> [Work required] What you submit must be an exact copy of the listing below, with no images in it.

> [Provided material]
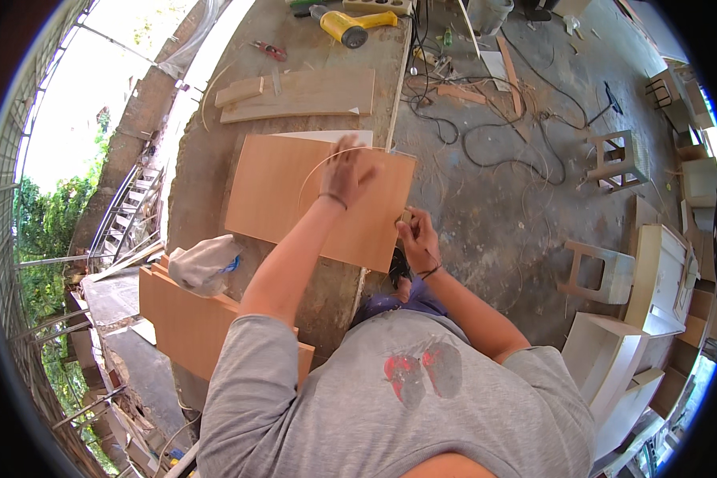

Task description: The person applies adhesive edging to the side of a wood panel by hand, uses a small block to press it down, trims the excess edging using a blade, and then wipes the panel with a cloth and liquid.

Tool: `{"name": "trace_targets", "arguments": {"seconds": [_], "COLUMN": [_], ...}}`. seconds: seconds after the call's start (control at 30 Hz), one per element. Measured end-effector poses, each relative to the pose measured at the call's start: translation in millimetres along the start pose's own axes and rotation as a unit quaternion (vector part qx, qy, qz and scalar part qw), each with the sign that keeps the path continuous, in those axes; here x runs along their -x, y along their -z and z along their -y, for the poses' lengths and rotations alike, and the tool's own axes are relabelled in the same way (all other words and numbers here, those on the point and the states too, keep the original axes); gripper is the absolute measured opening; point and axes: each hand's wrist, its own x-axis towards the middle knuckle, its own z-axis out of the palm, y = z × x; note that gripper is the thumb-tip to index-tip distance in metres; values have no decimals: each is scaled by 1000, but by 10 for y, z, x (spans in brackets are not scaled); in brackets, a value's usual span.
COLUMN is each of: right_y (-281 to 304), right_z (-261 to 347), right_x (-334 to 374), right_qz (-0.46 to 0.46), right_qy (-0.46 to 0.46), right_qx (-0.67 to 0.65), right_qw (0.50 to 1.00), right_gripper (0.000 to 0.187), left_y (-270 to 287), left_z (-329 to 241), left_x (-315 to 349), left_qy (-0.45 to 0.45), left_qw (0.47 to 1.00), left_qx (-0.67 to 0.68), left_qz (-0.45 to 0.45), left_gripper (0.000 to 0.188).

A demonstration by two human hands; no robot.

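A light wood-coloured panel (275,187) lies in front of me, its right end reaching past the bench edge. My left hand (342,174) is over its upper middle, slightly blurred, fingers stretched out and thumb apart. A thin pale strip (307,177) curves across the panel and passes by that hand. At the panel's right edge, my right hand (419,240) is closed around a small tan block (405,217), which seems to touch the edge. Whether the left palm presses on the panel cannot be made out.
The bench (195,175) also bears grey-brown boards (303,94), a yellow heat gun (349,29), red-handled pliers (271,51) and a cloth (203,267) on more panels (187,319). Cables (486,119), scraps and stools (617,159) stand or lie on the floor to the right, beside white cabinets (605,350).
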Motion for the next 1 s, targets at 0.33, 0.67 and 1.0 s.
{"name": "trace_targets", "arguments": {"seconds": [0.33,0.67,1.0], "right_y": [39,144,208], "right_z": [-60,10,7], "right_x": [-835,-458,309], "right_qz": [69,56,60], "right_qy": [6,49,41], "right_qx": [-16,13,-9], "right_qw": [998,997,997], "right_gripper": [38,38,40], "left_y": [751,720,673], "left_z": [-469,-521,-492], "left_x": [648,646,643], "left_qy": [-56,-43,-51], "left_qw": [943,954,956], "left_qx": [-83,-54,-58], "left_qz": [318,292,282], "left_gripper": [108,104,105]}}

> [Worked solution]
Task description: The person applies adhesive edging to the side of a wood panel by hand, uses a small block to press it down, trims the excess edging using a blade, and then wipes the panel with a cloth and liquid.

Tool: `{"name": "trace_targets", "arguments": {"seconds": [_], "COLUMN": [_], ...}}`. seconds: seconds after the call's start (control at 30 Hz), one per element. Measured end-effector poses, each relative to the pose measured at the call's start: translation in millimetres along the start pose's own axes and rotation as a unit quaternion (vector part qx, qy, qz and scalar part qw), each with the sign that keeps the path continuous, in those axes; here x runs along their -x, y along their -z and z along their -y, for the poses' lengths and rotations alike, and the tool's own axes are relabelled in the same way (all other words and numbers here, those on the point and the states too, keep the original axes); gripper is the absolute measured opening; point and axes: each hand's wrist, its own x-axis towards the middle knuckle, its own z-axis out of the palm, y = z × x; note that gripper is the thumb-tip to index-tip distance in metres; values have no decimals: each is scaled by 1000, but by 10 for y, z, x (spans in brackets are not scaled); in brackets, a value's usual span.
COLUMN is each of: right_y (-281 to 304), right_z (-261 to 347), right_x (-334 to 374), right_qz (-0.46 to 0.46), right_qy (-0.46 to 0.46), right_qx (-0.67 to 0.65), right_qw (0.50 to 1.00), right_gripper (0.000 to 0.187), left_y (-270 to 287), left_z (-329 to 241), left_x (-315 to 349), left_qy (-0.45 to 0.45), left_qw (0.47 to 1.00), left_qx (-0.67 to 0.68), left_qz (-0.45 to 0.45), left_gripper (0.000 to 0.188).

A demonstration by two human hands; no robot.

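A light wood-coloured panel (275,187) lies in front of me, its right end reaching past the bench edge. My left hand (342,174) is over its upper middle, slightly blurred, fingers stretched out and thumb apart. A thin pale strip (307,177) curves across the panel and passes by that hand. At the panel's right edge, my right hand (419,240) is closed around a small tan block (405,217), which seems to touch the edge. Whether the left palm presses on the panel cannot be made out.
The bench (195,175) also bears grey-brown boards (303,94), a yellow heat gun (349,29), red-handled pliers (271,51) and a cloth (203,267) on more panels (187,319). Cables (486,119), scraps and stools (617,159) stand or lie on the floor to the right, beside white cabinets (605,350).
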Motion for the next 1 s, targets at 0.33, 0.67 and 1.0 s.
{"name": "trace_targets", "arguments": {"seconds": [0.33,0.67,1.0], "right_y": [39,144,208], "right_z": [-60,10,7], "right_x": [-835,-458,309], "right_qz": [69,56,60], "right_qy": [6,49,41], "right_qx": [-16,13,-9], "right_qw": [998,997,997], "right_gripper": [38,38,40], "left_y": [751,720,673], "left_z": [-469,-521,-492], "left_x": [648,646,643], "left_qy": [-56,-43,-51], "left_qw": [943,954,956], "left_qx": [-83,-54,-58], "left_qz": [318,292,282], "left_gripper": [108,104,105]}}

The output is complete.